▶ _What the task requires_
Once you have read the data below, write it all out exactly.

▶ _Exercise data_
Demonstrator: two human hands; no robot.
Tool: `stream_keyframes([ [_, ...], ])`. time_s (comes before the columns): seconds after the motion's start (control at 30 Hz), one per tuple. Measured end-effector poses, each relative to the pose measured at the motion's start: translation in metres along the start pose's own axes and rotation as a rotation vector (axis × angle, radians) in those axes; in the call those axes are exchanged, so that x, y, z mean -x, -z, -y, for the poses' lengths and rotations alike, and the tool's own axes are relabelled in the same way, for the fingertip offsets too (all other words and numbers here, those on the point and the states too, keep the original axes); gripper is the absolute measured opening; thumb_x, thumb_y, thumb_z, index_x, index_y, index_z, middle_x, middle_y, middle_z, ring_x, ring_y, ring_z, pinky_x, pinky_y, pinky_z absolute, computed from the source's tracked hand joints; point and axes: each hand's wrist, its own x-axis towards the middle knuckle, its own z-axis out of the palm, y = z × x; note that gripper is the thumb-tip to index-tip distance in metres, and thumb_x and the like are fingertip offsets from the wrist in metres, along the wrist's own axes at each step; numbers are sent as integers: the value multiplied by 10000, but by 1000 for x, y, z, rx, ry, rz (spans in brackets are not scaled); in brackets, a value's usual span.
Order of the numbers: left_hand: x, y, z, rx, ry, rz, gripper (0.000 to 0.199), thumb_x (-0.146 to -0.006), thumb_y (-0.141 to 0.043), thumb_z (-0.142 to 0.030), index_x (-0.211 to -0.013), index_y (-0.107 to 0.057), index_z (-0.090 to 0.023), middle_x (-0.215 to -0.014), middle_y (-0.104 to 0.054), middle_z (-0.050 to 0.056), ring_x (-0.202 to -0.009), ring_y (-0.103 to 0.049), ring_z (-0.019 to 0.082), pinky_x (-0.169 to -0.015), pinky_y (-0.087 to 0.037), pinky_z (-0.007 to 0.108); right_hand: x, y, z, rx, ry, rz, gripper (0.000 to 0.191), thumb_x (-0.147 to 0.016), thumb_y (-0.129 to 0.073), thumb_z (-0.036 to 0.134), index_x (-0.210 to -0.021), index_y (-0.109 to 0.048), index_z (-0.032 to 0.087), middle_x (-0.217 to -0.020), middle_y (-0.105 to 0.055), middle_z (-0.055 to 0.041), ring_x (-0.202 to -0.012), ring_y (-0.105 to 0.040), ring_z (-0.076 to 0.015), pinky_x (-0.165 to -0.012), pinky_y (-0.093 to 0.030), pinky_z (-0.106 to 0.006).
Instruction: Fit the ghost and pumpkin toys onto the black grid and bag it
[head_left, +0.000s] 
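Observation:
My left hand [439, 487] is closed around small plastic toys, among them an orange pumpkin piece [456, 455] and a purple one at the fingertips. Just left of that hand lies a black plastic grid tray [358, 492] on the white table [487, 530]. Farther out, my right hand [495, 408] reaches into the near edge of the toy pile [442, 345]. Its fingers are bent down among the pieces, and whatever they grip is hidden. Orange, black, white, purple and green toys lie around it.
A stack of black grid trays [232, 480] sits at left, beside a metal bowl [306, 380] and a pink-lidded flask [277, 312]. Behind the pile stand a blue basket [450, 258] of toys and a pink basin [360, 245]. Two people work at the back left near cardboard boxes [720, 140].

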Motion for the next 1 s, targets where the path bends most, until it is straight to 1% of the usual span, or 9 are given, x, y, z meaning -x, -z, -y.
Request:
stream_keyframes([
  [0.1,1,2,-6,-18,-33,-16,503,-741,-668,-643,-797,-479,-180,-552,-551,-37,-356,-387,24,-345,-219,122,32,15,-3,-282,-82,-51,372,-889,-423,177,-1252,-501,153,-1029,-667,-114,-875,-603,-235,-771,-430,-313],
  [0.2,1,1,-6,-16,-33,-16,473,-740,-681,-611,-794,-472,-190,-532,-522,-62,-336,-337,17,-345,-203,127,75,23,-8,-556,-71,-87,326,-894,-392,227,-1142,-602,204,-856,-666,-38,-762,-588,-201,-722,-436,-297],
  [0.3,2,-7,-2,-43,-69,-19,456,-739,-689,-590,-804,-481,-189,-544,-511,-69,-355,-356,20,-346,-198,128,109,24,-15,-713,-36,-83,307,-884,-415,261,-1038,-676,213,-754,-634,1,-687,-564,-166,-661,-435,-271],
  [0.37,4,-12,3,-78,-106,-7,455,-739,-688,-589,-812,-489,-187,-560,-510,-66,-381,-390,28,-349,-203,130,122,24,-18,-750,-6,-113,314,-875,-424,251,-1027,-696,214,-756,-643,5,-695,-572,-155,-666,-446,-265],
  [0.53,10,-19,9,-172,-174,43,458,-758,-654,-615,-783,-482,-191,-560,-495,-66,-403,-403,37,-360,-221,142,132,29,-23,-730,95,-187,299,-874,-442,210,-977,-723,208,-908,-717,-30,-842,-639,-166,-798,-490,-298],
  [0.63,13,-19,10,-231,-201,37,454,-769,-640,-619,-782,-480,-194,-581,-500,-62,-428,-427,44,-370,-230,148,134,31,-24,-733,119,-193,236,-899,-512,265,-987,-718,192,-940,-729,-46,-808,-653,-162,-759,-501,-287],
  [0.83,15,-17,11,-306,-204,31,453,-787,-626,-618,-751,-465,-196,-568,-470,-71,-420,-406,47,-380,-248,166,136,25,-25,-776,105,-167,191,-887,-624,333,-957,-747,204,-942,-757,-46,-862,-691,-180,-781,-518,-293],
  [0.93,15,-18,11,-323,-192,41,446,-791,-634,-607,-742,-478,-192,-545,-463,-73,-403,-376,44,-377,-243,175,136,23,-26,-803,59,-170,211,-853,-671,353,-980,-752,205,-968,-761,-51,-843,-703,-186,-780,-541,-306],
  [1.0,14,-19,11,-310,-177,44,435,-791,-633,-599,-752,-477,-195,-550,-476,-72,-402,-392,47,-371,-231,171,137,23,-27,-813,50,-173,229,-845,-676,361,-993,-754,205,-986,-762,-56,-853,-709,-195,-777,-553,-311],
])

▶ _The completed task_
Demonstrator: two human hands; no robot.
Tool: `stream_keyframes([ [_, ...], ])`. time_s (comes before the columns): seconds after the motion's start (control at 30 Hz), one per tuple. Measured end-effector poses, each relative to the pose measured at the motion's start: translation in metres along the start pose's own axes and rotation as a rotation vector (axis × angle, radians) in those axes; in the call those axes are exchanged, so that x, y, z mean -x, -z, -y, for the poses' lengths and rotations alike, and the tool's own axes are relabelled in the same way, for the fingertip offsets too (all other words and numbers here, those on the point and the states too, keep the original axes); gripper is the absolute measured opening; thumb_x, thumb_y, thumb_z, index_x, index_y, index_z, middle_x, middle_y, middle_z, ring_x, ring_y, ring_z, pinky_x, pinky_y, pinky_z absolute, computed from the source's tracked hand joints; point and axes: each hand's wrist, its own x-axis towards the middle knuckle, its own z-axis out of the palm, y = z × x; note that gripper is the thumb-tip to index-tip distance in metres, and thumb_x and the like are fingertip offsets from the wrist in metres, along the wrist's own axes at each step; numbers are sent as integers: the value multiplied by 10000, but by 1000 for x, y, z, rx, ry, rz (spans in brackets are not scaled); in brackets, a value's usual span.
Order of the numbers: left_hand: x, y, z, rx, ry, rz, gripper (0.000 to 0.199), thumb_x (-0.146 to -0.006), thumb_y (-0.141 to 0.043), thumb_z (-0.142 to 0.030), index_x (-0.211 to -0.013), index_y (-0.107 to 0.057), index_z (-0.090 to 0.023), middle_x (-0.215 to -0.014), middle_y (-0.104 to 0.054), middle_z (-0.050 to 0.056), ring_x (-0.202 to -0.009), ring_y (-0.103 to 0.049), ring_z (-0.019 to 0.082), pinky_x (-0.169 to -0.015), pinky_y (-0.087 to 0.037), pinky_z (-0.007 to 0.108); right_hand: x, y, z, rx, ry, rz, gripper (0.000 to 0.191), thumb_x (-0.147 to 0.016), thumb_y (-0.129 to 0.073), thumb_z (-0.036 to 0.134), index_x (-0.210 to -0.021), index_y (-0.109 to 0.048), index_z (-0.032 to 0.087), middle_x (-0.217 to -0.020), middle_y (-0.105 to 0.055), middle_z (-0.055 to 0.041), ring_x (-0.202 to -0.012), ring_y (-0.105 to 0.040), ring_z (-0.076 to 0.015), pinky_x (-0.165 to -0.012), pinky_y (-0.093 to 0.030), pinky_z (-0.106 to 0.006).
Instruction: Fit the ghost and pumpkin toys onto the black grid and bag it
[head_left, +0.000s] 
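Observation:
My left hand [439, 487] is closed around small plastic toys, among them an orange pumpkin piece [456, 455] and a purple one at the fingertips. Just left of that hand lies a black plastic grid tray [358, 492] on the white table [487, 530]. Farther out, my right hand [495, 408] reaches into the near edge of the toy pile [442, 345]. Its fingers are bent down among the pieces, and whatever they grip is hidden. Orange, black, white, purple and green toys lie around it.
A stack of black grid trays [232, 480] sits at left, beside a metal bowl [306, 380] and a pink-lidded flask [277, 312]. Behind the pile stand a blue basket [450, 258] of toys and a pink basin [360, 245]. Two people work at the back left near cardboard boxes [720, 140].
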
Motion for the next 1 s, targets where the path bends most, until it is straight to 1% of the usual span, or 9 are given, x, y, z meaning -x, -z, -y.
Request:
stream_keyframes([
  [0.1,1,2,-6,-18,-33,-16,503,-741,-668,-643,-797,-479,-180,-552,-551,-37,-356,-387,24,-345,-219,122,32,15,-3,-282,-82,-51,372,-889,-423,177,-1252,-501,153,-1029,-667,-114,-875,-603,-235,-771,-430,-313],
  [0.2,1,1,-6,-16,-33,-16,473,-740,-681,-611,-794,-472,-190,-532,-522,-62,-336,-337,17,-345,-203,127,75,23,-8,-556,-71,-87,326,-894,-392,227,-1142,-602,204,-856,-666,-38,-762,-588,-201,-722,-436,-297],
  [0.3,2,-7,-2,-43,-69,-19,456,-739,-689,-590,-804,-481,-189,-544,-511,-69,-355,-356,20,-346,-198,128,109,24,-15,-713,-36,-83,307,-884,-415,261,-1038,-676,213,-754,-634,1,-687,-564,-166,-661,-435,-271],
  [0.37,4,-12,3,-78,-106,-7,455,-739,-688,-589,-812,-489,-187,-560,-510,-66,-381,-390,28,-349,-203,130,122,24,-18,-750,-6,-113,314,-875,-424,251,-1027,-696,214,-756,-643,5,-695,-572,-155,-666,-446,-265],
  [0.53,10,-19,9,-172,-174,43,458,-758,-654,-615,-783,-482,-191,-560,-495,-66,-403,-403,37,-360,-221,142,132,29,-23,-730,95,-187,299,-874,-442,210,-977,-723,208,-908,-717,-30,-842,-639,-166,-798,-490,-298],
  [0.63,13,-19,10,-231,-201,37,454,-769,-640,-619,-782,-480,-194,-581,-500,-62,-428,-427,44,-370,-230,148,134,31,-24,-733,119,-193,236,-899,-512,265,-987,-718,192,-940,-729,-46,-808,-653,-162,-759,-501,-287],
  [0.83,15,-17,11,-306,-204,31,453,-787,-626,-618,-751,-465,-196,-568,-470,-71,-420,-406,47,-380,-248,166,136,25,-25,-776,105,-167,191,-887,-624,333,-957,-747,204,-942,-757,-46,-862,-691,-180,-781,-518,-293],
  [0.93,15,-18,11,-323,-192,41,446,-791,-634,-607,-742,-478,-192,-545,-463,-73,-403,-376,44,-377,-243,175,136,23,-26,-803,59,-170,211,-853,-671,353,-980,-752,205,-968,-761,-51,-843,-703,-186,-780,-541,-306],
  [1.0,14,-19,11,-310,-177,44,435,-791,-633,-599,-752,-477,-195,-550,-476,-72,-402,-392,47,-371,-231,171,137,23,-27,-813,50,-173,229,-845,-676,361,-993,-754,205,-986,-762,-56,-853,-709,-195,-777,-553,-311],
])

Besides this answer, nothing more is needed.